Se sumió ahora en la contemplación de la verja de la Torre, de los inquietantes jirones que revoloteaban apresados en la valla. Ningún mortal corriente podría haberse enfrentado a aquella cancela rodeada de misterio sin haberse vuelto loco, presa de un indescriptible terror. Ningún mortal habría salvado indemne la doble hilera de centinelas en forma de robles.
Pero Raistlin estaba allí tranquilo, sin miedo. Alzando su delgada mano asió el retazo de túnica negra, aún manchado con la sangre de su portador, y lo arrancó de la verja.
Un lamento sobrecogedor brotó de las entrañas del abismo. Era el grito de un ser ultrajado, tan sonoro y escalofriante que los ciudadanos de Palanthas se despertaron temblando de su sueño y se incorporaron en los lechos paralizados por el terror, convencidos de que se avecinaba el fin del mundo. Los centinelas que guardaban las puertas no acertaban a moverse y, con los ojos cerrados, se ampararon en las sombras para aguardar la muerte. Los niños se agitaban en sus cunas, los perros se ocultaron bajo las alacenas y los ojos de los gatos adquirieron un brillo singular.
Resonó un nuevo alarido y una lívida mano surgió de la Torre, el miembro de un rostro espectral que, retorcido de ira, flotó en el viciado aire.

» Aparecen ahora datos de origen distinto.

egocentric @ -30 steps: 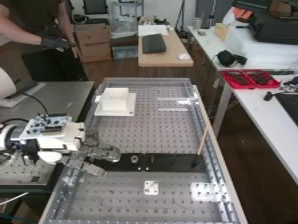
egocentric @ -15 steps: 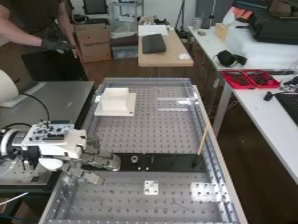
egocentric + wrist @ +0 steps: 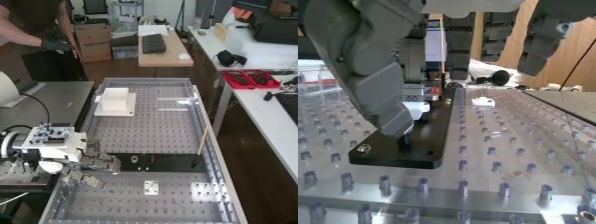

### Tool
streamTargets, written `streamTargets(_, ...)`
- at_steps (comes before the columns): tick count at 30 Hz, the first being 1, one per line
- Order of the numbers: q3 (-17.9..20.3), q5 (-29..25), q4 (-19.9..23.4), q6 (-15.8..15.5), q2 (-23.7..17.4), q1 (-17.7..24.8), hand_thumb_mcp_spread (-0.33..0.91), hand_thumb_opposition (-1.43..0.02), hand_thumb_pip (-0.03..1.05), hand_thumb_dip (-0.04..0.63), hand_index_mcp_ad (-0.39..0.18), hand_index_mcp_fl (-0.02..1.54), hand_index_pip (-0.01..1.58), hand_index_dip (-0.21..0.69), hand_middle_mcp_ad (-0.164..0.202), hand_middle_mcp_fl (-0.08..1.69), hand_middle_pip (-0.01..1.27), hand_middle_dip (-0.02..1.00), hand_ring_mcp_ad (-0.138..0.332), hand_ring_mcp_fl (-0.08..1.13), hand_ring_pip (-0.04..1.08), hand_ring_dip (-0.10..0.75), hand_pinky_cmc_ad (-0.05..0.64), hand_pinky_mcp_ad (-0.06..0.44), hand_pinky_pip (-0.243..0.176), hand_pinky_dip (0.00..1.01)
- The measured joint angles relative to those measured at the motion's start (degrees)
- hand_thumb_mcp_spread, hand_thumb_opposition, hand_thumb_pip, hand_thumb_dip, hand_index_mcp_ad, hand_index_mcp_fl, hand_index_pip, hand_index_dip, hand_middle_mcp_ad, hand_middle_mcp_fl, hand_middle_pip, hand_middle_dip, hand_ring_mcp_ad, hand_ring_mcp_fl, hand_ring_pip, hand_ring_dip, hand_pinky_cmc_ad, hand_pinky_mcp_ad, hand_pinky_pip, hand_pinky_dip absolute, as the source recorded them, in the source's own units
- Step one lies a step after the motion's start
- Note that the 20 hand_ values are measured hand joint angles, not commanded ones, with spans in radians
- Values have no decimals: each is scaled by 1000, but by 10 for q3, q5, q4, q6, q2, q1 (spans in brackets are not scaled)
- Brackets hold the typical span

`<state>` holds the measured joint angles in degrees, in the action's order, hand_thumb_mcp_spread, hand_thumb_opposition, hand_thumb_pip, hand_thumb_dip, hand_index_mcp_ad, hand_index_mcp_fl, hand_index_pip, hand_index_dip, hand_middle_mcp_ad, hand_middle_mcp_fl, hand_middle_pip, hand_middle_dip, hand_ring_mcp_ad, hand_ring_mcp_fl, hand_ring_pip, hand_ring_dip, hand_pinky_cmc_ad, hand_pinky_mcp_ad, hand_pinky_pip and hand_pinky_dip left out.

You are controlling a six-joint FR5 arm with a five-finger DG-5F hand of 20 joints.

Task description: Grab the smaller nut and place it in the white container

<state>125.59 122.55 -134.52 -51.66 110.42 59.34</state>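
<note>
From where I stand, the hand [image 3: 101, 162] is spread, thumb apart from fingers, at the black bar [image 3: 174, 163]. Centre the smaller nut before pinching; clear the 1 bearing [image 3: 134, 159]. White container [image 3: 114, 104]: farther up the bench.

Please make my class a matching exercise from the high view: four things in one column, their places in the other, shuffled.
Things
1. White container
2. Bearing
3. Thin stick
4. Small white plate

Places
A. Slanting, its lower end at the black bar
B. Flat on the bench, nearer the camera than the bar
C. Towards the bench's far end
D. On the bar, just beside the hand

Right pairs: 1-C, 2-D, 3-A, 4-B
</note>
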Motion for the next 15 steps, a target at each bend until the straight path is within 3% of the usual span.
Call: streamTargets(15,1,8,4,2,3,-2,387,-869,785,222,-218,75,1529,113,93,162,129,237,145,0,98,91,361,309,-42,178)
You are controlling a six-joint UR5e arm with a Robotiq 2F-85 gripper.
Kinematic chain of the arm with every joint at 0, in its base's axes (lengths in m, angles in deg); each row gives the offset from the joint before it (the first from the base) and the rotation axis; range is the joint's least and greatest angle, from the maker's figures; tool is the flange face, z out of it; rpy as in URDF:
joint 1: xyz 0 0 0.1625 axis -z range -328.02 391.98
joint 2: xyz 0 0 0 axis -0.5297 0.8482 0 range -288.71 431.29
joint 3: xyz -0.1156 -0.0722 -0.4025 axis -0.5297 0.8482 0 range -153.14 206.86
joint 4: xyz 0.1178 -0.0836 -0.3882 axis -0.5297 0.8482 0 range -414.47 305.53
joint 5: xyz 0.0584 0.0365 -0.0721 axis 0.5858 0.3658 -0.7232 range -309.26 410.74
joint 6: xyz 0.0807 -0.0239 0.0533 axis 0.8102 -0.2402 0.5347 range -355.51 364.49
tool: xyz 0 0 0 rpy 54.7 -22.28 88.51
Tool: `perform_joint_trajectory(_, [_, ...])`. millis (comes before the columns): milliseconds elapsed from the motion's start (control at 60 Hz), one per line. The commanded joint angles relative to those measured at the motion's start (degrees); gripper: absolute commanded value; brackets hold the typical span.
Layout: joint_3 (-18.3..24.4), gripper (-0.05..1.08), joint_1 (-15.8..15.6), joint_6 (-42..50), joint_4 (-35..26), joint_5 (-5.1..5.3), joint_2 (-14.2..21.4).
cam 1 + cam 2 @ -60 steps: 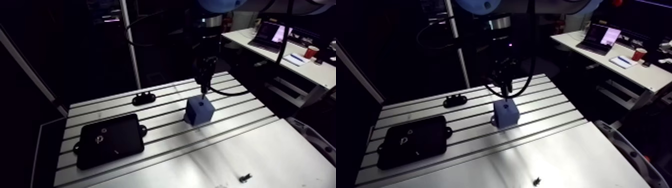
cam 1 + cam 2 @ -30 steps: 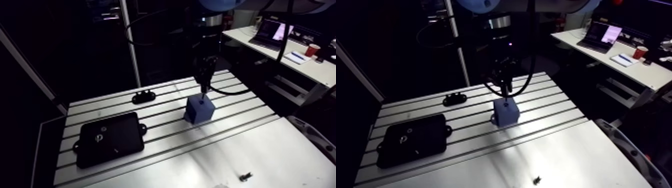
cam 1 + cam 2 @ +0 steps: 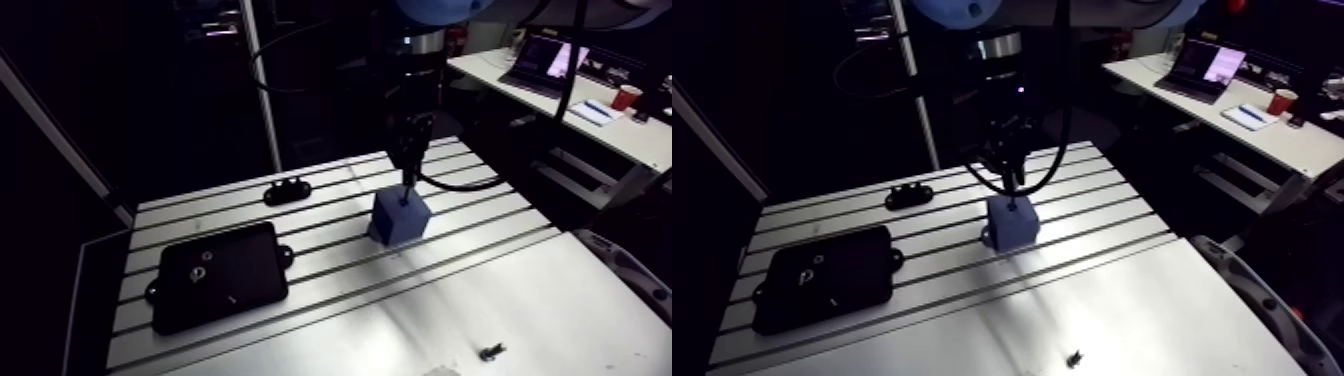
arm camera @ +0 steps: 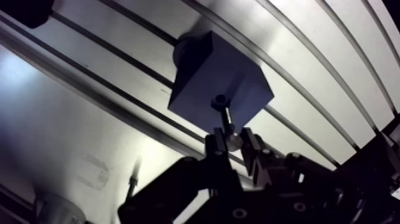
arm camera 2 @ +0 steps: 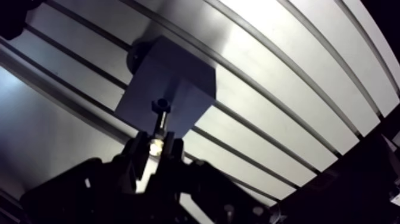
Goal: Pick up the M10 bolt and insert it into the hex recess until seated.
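The M10 bolt stands upright, its lower end at the hex recess of the blue block, in the centre of the arm view. The claw is clamped on its upper end. A black plate lies lower left on the bench.

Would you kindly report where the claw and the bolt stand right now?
Claw shut on bolt. Bolt upright, head down at top face of blue block; seating unclear. Nothing seen blocking it.

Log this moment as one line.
gripper: shut on bolt | bolt: head at top face of blue block | seated: cannot tell
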Motion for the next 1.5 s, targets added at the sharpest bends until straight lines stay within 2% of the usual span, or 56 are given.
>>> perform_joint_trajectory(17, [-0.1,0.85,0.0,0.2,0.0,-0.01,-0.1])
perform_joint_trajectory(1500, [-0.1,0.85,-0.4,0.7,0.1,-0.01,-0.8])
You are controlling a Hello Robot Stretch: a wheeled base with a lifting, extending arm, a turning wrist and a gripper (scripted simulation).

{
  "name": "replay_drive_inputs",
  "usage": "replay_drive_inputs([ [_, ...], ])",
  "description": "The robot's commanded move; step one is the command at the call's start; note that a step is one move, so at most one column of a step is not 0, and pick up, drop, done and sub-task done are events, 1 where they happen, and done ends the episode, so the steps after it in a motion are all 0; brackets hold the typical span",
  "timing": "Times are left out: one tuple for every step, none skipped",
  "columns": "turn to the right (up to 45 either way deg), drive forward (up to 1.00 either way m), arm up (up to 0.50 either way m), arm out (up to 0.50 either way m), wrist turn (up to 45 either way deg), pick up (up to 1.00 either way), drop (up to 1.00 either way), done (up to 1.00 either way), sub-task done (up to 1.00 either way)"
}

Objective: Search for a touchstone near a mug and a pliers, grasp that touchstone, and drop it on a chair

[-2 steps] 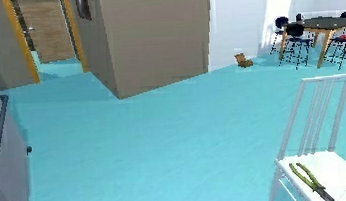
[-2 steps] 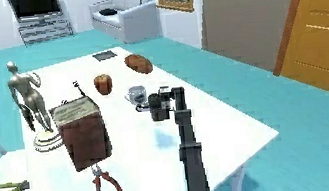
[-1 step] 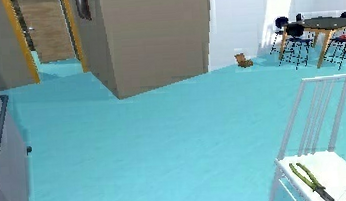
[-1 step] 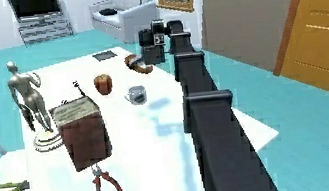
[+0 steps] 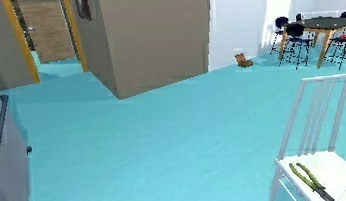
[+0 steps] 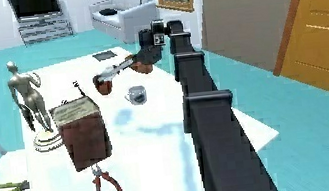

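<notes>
Well, green-handled pliers [image 6: 5, 187]: lying on the seat of a white slatted chair [image 5: 335, 164], far left of my gripper and much nearer the robot.
Silver figure statue [image 6: 22, 97]: upright on the white table [image 6: 161, 134], well left of the gripper.
Brown wooden box [image 6: 82, 140]: on the table beside the statue, left of the gripper and closer in.
Red-handled pliers [image 6: 106, 182]: flat on the table just in front of the box, well back from the gripper.
Dark reddish-brown lump [image 6: 101, 84]: likely the touchstone, on the tabletop right at the gripper's fingertips; I cannot tell if they touch.
Gripper [image 6: 118, 68]: fingers point left over the table; I cannot tell whether it holds anything.
Small grey mug [image 6: 135, 94]: on the table just nearside of the gripper, near the lump.
Dark square arm [image 6: 209, 109]: runs across the table behind the gripper.
</notes>
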Motion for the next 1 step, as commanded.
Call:
replay_drive_inputs([
  [0.0, 0.00, 0.00, 0.00, -45.0, 0.00, 0.00, 0.00, 0.00],
])
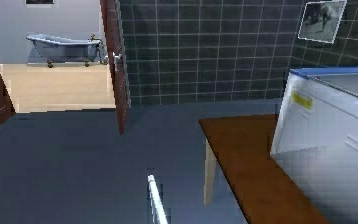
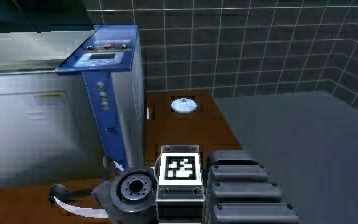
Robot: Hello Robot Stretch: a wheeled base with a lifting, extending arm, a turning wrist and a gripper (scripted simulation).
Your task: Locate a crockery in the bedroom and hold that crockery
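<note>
A small white round thing, perhaps a dish, lies on the brown table near its far edge, against the dark tiled wall. My arm rises from the bottom of the arm side view with a white marked square at its end. The gripper reaches left from its dark round body, low over the table's near part beside a big machine. I cannot tell whether it holds anything. The white thing lies well beyond the gripper and to its right.
A large grey and blue machine takes up much of the table. In the forward view an open dark red door leads to a room with a blue bathtub. A picture hangs on the tiled wall. Dark floor lies free right of the table.
</note>
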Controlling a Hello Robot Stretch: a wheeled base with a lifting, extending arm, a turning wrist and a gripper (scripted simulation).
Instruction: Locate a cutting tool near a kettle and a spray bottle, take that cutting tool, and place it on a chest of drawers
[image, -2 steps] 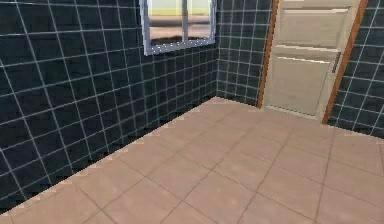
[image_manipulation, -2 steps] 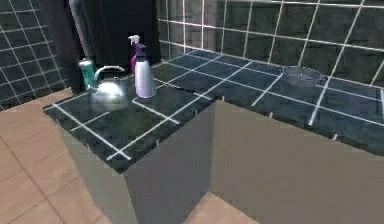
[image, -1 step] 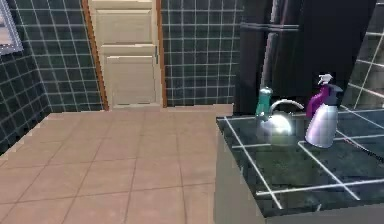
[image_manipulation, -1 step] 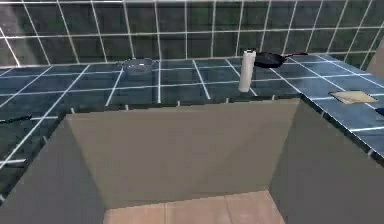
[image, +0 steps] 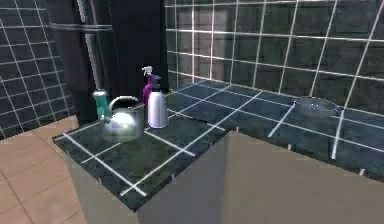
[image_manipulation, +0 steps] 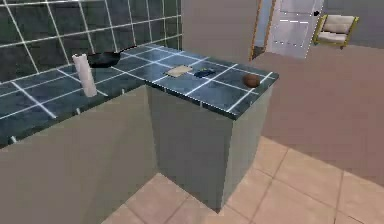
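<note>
Well, a dark-tiled counter (image: 250, 118) stands under dark-tiled walls. At its near corner are a kettle (image: 122, 122) and a spray bottle (image: 156, 100), with a glass bowl (image: 315, 105) farther along. The arm side view adds a paper roll (image_manipulation: 85, 72), a pan (image_manipulation: 105, 58) and small blobs by the counter's end, with open tan floor (image_manipulation: 300, 170) beyond. I cannot tell which is the cutting tool, nor how the jaws stand.

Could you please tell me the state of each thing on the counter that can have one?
Kettle: upright.
Spray bottle: upright, close beside the kettle.
Glass bowl: right way up, looks empty.
Paper towel roll: standing on end.
Pan: right way up, lying flat.
</note>
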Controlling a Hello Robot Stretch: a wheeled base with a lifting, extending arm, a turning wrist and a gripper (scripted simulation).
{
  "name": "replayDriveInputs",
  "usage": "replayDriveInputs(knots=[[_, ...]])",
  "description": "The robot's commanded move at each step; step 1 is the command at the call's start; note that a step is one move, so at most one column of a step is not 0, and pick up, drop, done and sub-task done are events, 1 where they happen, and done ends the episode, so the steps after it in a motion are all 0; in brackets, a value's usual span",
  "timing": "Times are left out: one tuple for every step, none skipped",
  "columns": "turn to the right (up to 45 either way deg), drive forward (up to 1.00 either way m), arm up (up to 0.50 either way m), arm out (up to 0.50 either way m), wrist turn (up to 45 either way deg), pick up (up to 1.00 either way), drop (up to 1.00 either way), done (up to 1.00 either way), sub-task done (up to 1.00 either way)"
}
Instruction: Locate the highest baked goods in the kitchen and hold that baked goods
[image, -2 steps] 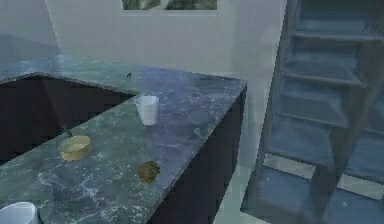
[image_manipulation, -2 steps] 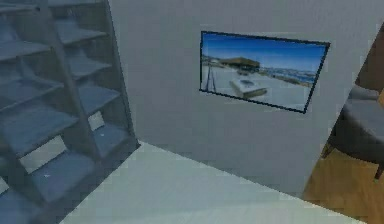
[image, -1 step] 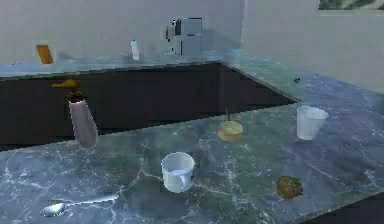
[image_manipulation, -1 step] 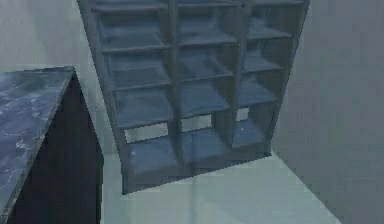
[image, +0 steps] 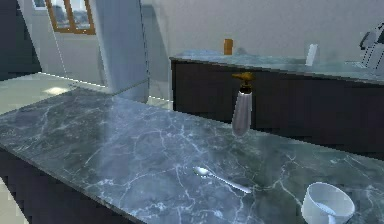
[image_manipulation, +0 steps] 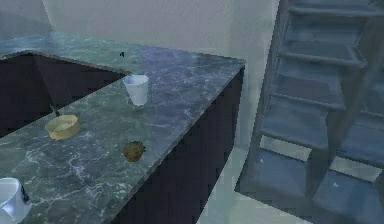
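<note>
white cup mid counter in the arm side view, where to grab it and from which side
Probably take the white cup by its side wall under the rim, coming level from the view's right, over bare countertop: it stands upright and narrows downward.

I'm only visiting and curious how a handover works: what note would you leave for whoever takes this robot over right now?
Things: a small brown round blob lies on the dark green marble counter, near a white cup and a tan shallow bowl; too small to name. An orange upright block stands on the far dark-fronted counter; also unclear.
Done: no baked goods identified yet.
Left: pick out the highest one, drive up, reach and hold it.
</note>
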Motion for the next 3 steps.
replayDriveInputs(knots=[[-12.0,0.00,0.00,0.00,0.0,0.00,0.00,0.00,0.00],[0.0,0.00,0.50,0.00,0.0,0.00,0.00,0.00,0.00],[0.0,0.00,0.38,0.00,0.0,0.00,0.00,0.00,0.00]])
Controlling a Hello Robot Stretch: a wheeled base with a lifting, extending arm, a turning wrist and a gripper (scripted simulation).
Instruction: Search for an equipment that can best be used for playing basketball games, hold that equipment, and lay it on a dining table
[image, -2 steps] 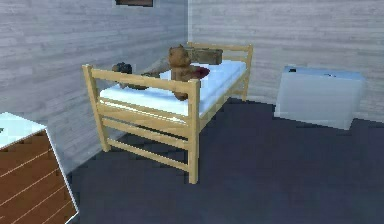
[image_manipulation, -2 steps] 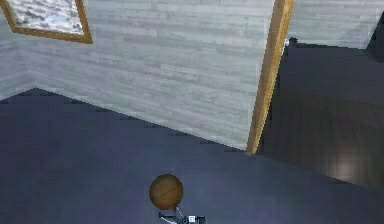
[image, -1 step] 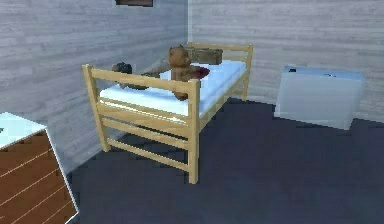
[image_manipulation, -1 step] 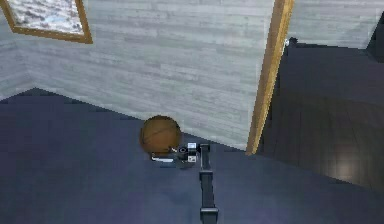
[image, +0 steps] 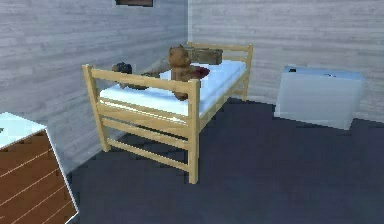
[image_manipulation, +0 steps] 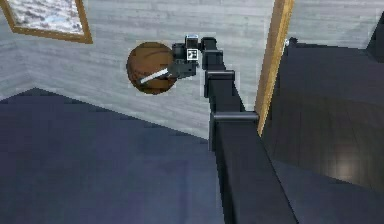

Raistlin no pestañeó. La mano se acercó, la faz se cernió sobre él para augurarle las torturas del abismo, donde sería arrastrado sin remedio por haber cometido la imprudencia de desafiar la maldición de la Torre. Los esqueléticos dedos se cerraron en torno al corazón de Raistlin pero, temblorosos, se detuvieron.
—Debes saber que soy el amo del pasado y del presente —anunció el hechicero con voz pausada aunque clara, a fin de que pudieran oírle los moradores de la Torre—. Mi venida está escrita. Las puertas se abrirán a mi paso.
La mano espectral se retiró y, con un leve gesto, le invitó a penetrar en el edificio. Obediente a esta señal, la verja giró sobre sus silenciosos goznes.
Raistlin traspasó el umbral sin molestarse en saludar a la mano ni al ceniciento rostro que se inclinaba ante él en una respetuosa reverencia. Cuando penetró en el interior todos los entes negros, informes, sombríos que habitaban el recinto le rindieron homenaje.
El mago hizo un alto para examinar su entorno.
—Este es mi hogar —susurró.
La paz invadió la ciudad de Palanthas, el sueño vino a aliviar los resquemores. «Ha sido una pesadilla», pensaron todos y, tumbándose de nuevo en los lechos, se entregaron otra vez al descanso, arrullados por la oscuridad placentera que precede al alba.